** Opening Provided entries block **
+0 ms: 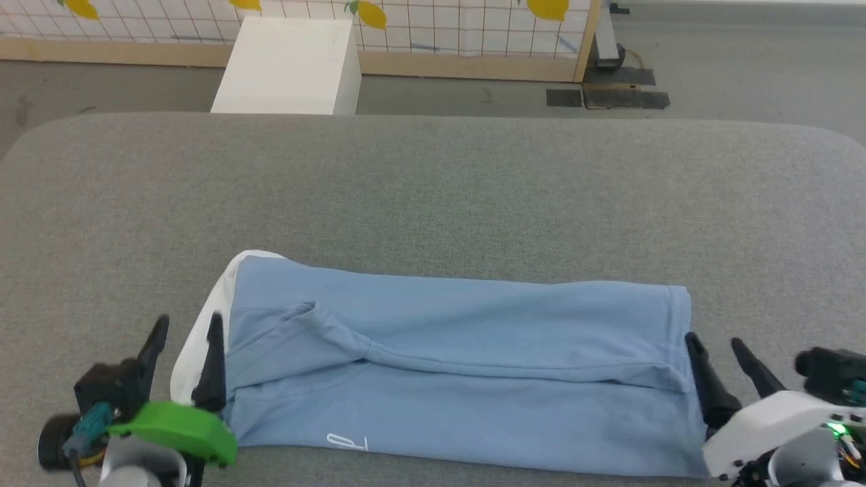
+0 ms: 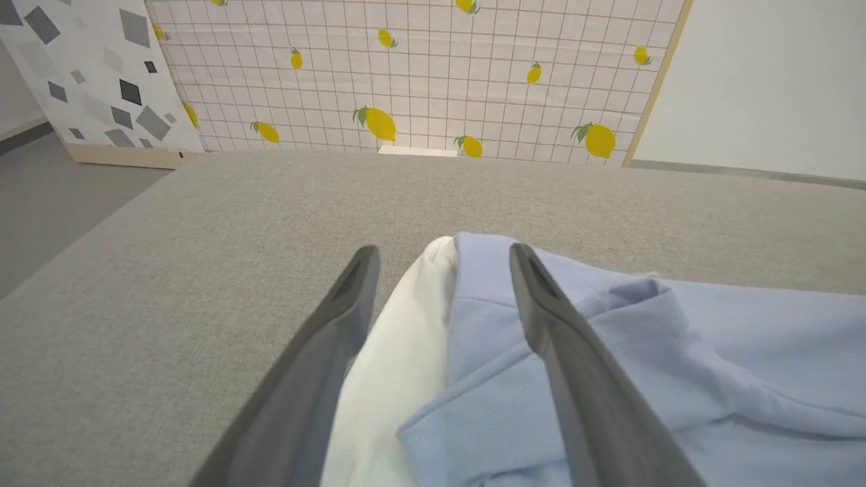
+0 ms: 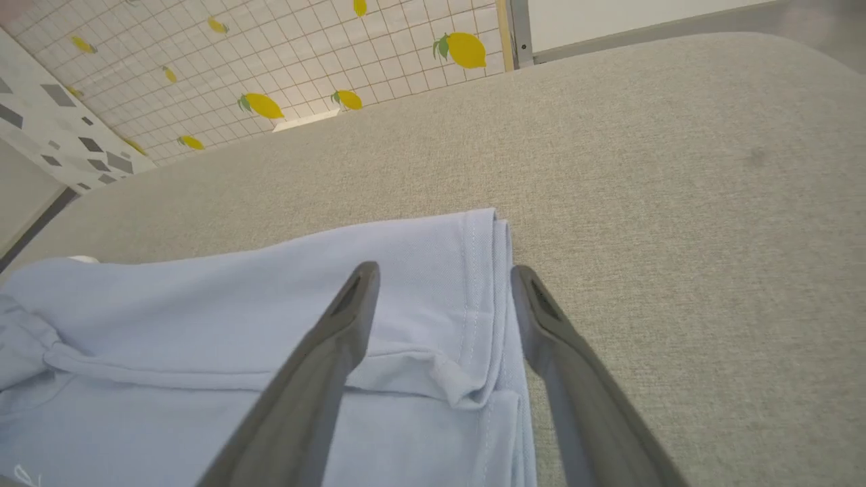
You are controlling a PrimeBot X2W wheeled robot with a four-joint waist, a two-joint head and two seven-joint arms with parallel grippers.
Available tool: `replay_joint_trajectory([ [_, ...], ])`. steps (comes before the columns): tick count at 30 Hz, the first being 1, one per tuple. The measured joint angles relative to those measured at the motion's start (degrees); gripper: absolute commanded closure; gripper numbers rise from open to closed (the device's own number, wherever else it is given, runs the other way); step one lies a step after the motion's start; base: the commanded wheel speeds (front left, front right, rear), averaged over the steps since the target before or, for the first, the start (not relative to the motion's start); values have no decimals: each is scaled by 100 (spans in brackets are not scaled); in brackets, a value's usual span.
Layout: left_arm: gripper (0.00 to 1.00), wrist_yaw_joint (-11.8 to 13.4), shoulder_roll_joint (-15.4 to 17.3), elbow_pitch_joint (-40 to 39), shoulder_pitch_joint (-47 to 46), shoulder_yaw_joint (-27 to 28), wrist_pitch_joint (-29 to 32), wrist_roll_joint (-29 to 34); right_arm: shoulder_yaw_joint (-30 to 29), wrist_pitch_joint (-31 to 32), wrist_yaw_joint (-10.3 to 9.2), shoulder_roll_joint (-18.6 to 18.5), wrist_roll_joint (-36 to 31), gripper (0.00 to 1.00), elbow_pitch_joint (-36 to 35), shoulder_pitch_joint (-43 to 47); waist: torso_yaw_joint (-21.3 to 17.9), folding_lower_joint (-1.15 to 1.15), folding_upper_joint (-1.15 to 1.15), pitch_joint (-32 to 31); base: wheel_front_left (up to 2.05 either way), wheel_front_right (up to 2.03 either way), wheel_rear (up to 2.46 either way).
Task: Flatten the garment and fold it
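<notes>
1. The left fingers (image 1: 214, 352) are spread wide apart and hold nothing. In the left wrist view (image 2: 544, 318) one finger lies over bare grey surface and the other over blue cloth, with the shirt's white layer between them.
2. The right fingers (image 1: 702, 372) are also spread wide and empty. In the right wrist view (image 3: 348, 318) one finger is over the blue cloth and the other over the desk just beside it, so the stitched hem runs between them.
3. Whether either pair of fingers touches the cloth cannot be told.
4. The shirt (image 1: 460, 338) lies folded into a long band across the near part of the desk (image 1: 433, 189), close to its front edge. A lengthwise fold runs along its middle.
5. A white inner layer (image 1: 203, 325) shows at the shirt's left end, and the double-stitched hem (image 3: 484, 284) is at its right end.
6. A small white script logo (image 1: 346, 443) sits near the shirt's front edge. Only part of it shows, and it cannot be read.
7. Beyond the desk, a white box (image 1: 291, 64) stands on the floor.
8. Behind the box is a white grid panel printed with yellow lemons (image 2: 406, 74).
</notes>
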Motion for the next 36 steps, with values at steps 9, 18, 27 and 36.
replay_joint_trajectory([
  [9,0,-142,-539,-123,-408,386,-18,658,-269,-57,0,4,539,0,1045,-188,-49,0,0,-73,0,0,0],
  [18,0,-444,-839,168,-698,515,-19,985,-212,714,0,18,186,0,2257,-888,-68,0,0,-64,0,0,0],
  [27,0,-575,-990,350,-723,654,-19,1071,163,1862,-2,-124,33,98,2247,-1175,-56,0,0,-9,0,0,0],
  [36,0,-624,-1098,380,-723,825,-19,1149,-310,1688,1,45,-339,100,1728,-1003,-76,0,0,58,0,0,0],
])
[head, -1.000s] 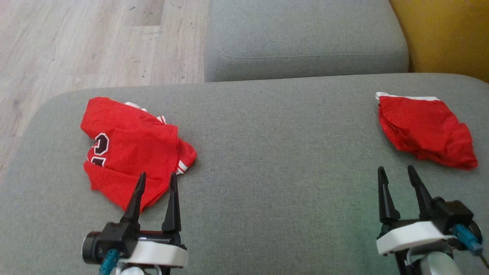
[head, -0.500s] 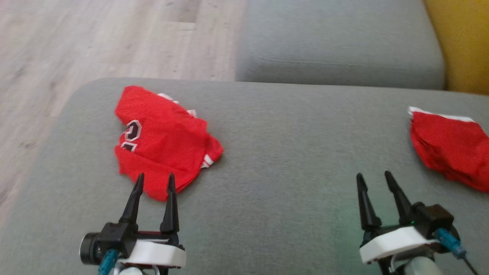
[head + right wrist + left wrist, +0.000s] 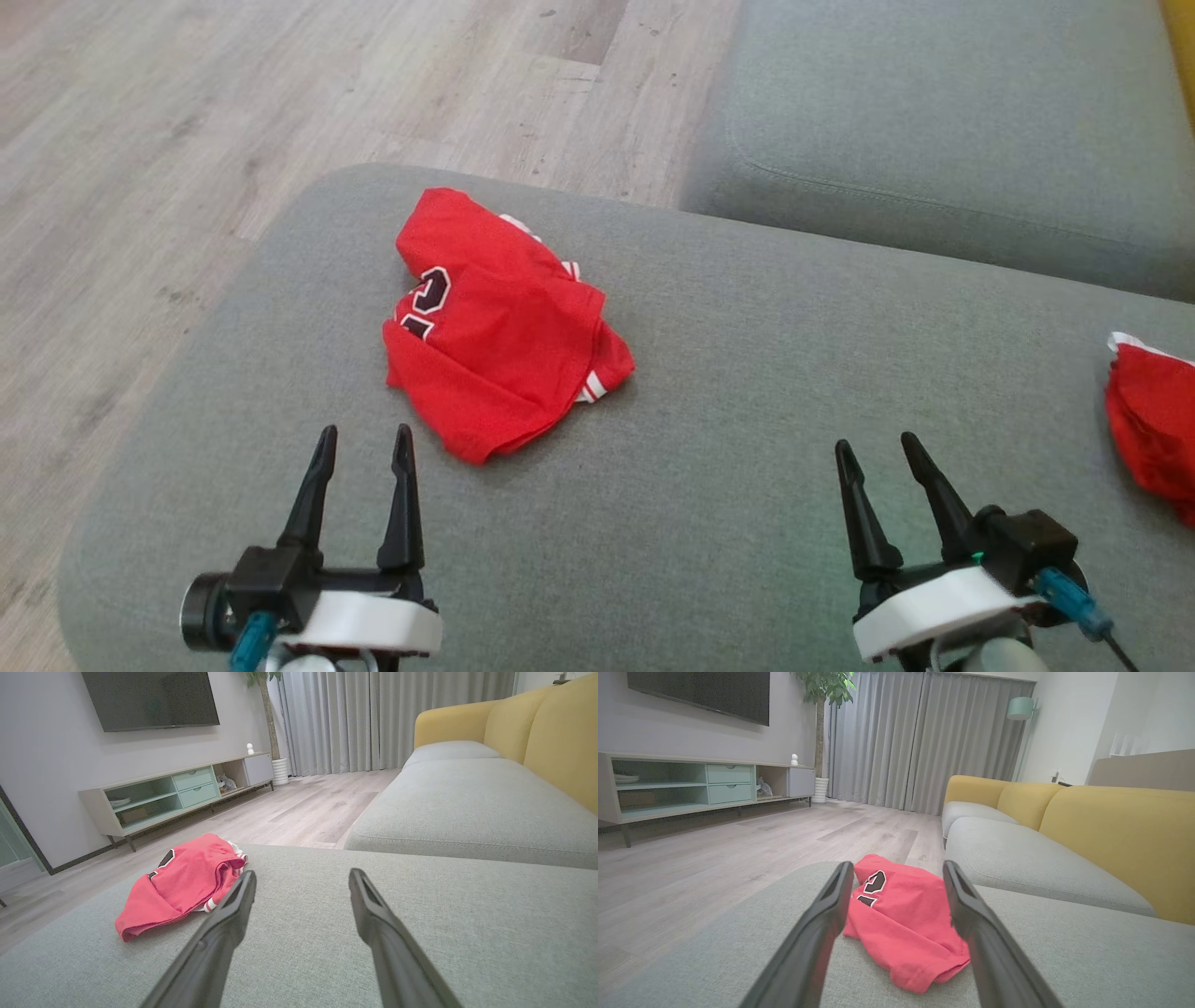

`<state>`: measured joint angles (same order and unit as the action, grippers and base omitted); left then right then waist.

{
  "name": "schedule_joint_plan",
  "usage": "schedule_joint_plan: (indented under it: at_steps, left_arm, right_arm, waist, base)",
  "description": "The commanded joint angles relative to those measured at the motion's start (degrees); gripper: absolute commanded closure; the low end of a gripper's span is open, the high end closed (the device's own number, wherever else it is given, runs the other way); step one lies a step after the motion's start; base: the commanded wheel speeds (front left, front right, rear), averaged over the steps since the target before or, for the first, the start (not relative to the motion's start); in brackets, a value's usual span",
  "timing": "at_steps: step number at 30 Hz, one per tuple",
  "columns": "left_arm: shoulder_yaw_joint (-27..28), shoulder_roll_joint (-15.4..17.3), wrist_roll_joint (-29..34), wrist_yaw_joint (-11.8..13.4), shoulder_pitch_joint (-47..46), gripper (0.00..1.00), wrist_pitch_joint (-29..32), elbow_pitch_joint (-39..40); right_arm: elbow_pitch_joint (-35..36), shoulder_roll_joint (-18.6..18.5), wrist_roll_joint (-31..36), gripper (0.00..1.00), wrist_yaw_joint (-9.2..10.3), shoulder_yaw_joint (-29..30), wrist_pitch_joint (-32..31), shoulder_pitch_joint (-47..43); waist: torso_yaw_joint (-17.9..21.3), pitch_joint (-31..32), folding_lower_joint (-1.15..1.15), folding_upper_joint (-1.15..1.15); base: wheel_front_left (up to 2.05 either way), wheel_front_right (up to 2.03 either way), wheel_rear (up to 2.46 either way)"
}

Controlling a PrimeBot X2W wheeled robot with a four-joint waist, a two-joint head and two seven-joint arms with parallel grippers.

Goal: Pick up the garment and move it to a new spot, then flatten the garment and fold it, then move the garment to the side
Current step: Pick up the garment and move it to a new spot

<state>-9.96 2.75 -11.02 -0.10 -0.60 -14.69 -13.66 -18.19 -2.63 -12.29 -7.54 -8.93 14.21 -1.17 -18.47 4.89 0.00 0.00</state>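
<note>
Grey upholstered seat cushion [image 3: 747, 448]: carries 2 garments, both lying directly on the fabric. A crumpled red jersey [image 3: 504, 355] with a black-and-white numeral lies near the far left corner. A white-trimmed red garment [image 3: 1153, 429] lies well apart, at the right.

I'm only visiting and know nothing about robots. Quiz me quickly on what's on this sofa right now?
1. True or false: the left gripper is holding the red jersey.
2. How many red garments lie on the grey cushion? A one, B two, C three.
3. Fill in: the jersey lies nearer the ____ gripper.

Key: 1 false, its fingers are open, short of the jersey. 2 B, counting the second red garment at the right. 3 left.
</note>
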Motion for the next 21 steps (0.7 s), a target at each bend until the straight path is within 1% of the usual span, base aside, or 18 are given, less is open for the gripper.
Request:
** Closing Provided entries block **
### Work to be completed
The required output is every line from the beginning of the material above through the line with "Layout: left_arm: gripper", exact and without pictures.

### Answer space
+0 ms: 
+0 ms: 
+0 ms: 
You are controlling a PrimeBot X2W wheeled robot with a four-joint waist, a two-joint head and two seven-joint arms with parallel grippers.
Available tool: `replay_joint_trajectory([ [_, ...], ])`. steps (comes before the columns): tick count at 30 Hz, the first being 1, one per tuple. The measured joint angles relative to those measured at the motion's start (degrees); gripper: absolute commanded closure; gripper numbers rise from open to closed (the device's own number, wherever else it is given, runs the other way); step one lies a step after the motion's start; base: the commanded wheel speeds (front left, front right, rear), averaged over the steps since the target before or, for the first, the start (not relative to the motion's start); values have no decimals: each is scaled by 100 (spans in brackets are not scaled); in brackets, a value's usual span.
Layout: left_arm: gripper (0.00 to 1.00), wrist_yaw_joint (-11.8 to 13.4), shoulder_roll_joint (-15.4 to 17.3), elbow_pitch_joint (-40 to 39), shoulder_pitch_joint (-47 to 46), shoulder_yaw_joint (-27 to 28), wrist_pitch_joint (-29 to 32), wrist_roll_joint (-29 to 34); right_arm: shoulder_yaw_joint (-30 to 29), wrist_pitch_joint (-31 to 32), wrist_yaw_joint (-10.3 to 9.2), shoulder_roll_joint (-18.6 to 18.5), wrist_roll_joint (-36 to 31), gripper (0.00 to 1.00), elbow_pitch_joint (-36 to 35), shoulder_pitch_joint (-43 to 47); waist: torso_yaw_joint (-21.3 to 17.9), folding_lower_joint (-1.15 to 1.15), folding_upper_joint (-1.15 to 1.15), pitch_joint (-32 to 31); base: wheel_front_left (up to 2.05 either way), wheel_front_right (up to 2.03 either way), wheel_rear (up to 2.46 either way).

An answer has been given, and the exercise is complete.